MILWAUKEE (AP) — Wisconsin interim coach Greg Gard has never actively campaigned to become the permanent successor to the retired Bo Ryan.
The Badgers' win-loss record sends a strong message without saying a word.
Wisconsin is 12-5 under Gard going into the game Wednesday night at Minnesota. With a winning percentage of .706, Gard would be one of the most successful interim coaches in the last two decades if the Badgers keep winning at that clip.
Now that the university has formally started the process of finding a permanent replacement, current and former Badgers haven't been shy when asked if they wanted to offer an endorsement.
"I think it's pretty obvious — Coach Gard. Everybody on our team loves him," point guard Bronson Koenig said recently.
Gard's place in "interim" success is tricky to measure. Schools decide who gets credit for wins and losses when interim coaches are in charge. In cases where a coach is suspended or out sick, for instance, a school could choose to assign a win or loss to the permanent head coach, even if an interim replacement is running the team.
Going by win-loss records alone, the closest way to any official comparison of Gard's success is to look at teams with records for two coaches in a season, and then to double-check whether one of the coaches had an "interim" tag.
Using that measure, Gard's winning percentage is best among coaches on the sideline for at least 10 games since 1996-97, according to STATS. Other top coaches were:
—Kerry Rupp, Utah, 9-4 (.692) in 2003-4.
—Mark Byington, Charleston, 7-4 (.635) in 2011-12.
—Brad Soderberg, Wisconsin, 16-10 (.615) in 2000-1.
—Dick Hunsacker, Utah, 18-12 (.600) in 2000-1.
None of those other coaches stayed on permanently. At Wisconsin, Soderberg was replaced by Ryan, who left Wisconsin-Milwaukee.
Gard, also a Milwaukee assistant, followed Ryan westward, so he has direct knowledge that a successful interim stint doesn't automatically lead to a full-time job.
Gard has stressed taking things one game at a time. He would rather talk about his team than about his job status.
After a 1-4 start in Big Ten play, the Badgers have won 10 of 11 to surge back toward the top third of the conference standings.
"I've said from Day 1, this is not about me," Gard said Sunday after the 68-57 win over Michigan. "I've told the team this is not an audition. I will coach them the same way whether I had it three months to coach them or 10 years."

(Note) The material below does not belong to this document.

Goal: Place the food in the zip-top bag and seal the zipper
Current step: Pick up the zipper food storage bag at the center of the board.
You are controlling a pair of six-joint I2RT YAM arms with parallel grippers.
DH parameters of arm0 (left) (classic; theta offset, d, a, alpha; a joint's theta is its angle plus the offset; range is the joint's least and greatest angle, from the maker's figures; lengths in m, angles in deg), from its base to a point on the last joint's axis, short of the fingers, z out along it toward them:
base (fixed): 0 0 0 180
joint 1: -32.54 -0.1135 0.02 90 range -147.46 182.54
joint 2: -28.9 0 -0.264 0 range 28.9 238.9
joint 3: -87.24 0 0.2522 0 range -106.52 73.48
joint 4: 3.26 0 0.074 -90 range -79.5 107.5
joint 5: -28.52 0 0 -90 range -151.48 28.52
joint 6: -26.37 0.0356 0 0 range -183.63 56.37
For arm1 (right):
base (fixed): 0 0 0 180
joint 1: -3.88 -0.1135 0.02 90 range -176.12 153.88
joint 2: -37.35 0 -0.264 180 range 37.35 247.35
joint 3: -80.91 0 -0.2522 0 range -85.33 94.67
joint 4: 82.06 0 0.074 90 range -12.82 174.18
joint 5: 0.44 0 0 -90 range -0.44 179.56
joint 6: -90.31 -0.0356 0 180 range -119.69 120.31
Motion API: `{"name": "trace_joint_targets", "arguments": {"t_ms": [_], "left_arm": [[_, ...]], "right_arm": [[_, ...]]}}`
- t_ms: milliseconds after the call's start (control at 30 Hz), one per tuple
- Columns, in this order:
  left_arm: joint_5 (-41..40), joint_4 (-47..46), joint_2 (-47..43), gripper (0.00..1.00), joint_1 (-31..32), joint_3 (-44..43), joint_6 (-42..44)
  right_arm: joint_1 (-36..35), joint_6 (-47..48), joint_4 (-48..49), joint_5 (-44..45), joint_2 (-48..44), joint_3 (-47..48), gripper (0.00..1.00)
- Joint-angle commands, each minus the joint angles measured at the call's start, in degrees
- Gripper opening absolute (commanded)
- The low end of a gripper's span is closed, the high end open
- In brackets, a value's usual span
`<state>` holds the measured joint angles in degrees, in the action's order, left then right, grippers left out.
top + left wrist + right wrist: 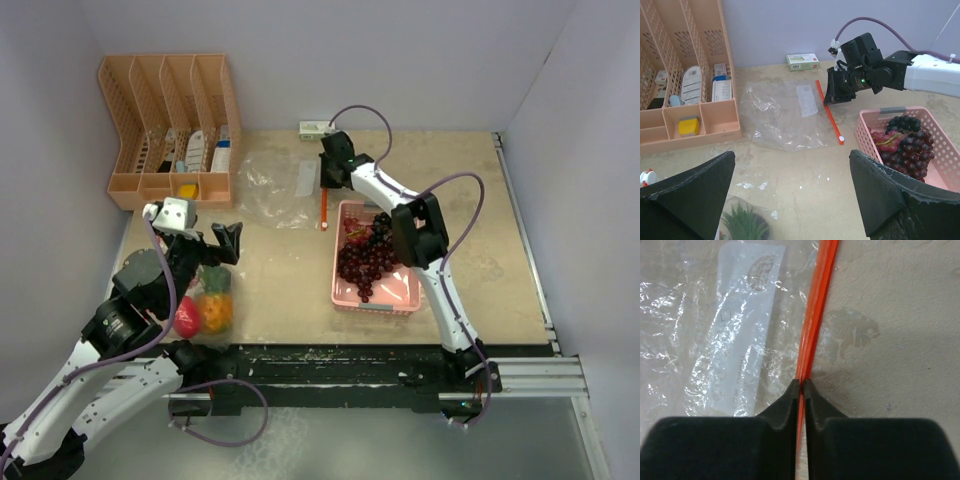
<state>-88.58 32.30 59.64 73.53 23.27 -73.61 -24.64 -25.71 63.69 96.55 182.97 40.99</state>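
Top external view, from the left: a peach-coloured organizer [165, 130] stands upper left. Below it the left gripper [791, 160] hovers with its jaws spread wide, holding nothing. Under that arm lie the pineapple [215, 310] and a red piece [187, 317], partly hidden by it. Mid-frame the zip-top bag [272, 185] lies flat on the desk [480, 230], apparently empty. At its right edge the right gripper [801, 382] has its jaws pinched on the orange zipper [815, 315]. Right again, the grapes [365, 262] sit in the pink tray [400, 292]. I'd worry the thin strip slips from that pinch, or that the light bag drags instead of parting. Whether the zipper is parted I cannot tell.
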Motion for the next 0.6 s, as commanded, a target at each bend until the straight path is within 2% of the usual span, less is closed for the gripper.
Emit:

Athletic director Barry Alvarez said after Ryan retired abruptly following a game on Dec. 15 that he would wait until the end of the season before deciding how to proceed.
The end of February apparently is close enough. Wisconsin posted the job opening last week, as formally required by state rules. Applications were due by Thursday, with the earliest anticipated start date being March 8 — the day before the start of the conference tournament.
This is not exactly the ideal time for interested candidates from other power-conference schools or major programs to start sending in resumes.
Last week, Koenig's former teammate, Zach Bohannon, wrote a column posted online by the Wisconsin State Journal in which he said, "The UW Athletic Department should name Gard as its head coach." Bohannon, well-respected in Wisconsin circles, was teammates with Koenig on the Badgers' Final Four team in 2014.
Forward Sam Dekker was also teammates with Koenig on the back-to-back Final Four squads before bypassing his senior year for the NBA. In Milwaukee this week before a loss to the Bucks, the Houston Rockets rookie praised the steadfast Gard.
"Sticktoitiveness," Dekker said first when asked why his former teammates have responded so well to Gard.
"He knows what works because he was under coach Ryan for so long. He has those principles in him and he knows how to preach them to the guys," Dekker said. "He's a guy that's the right man for the job."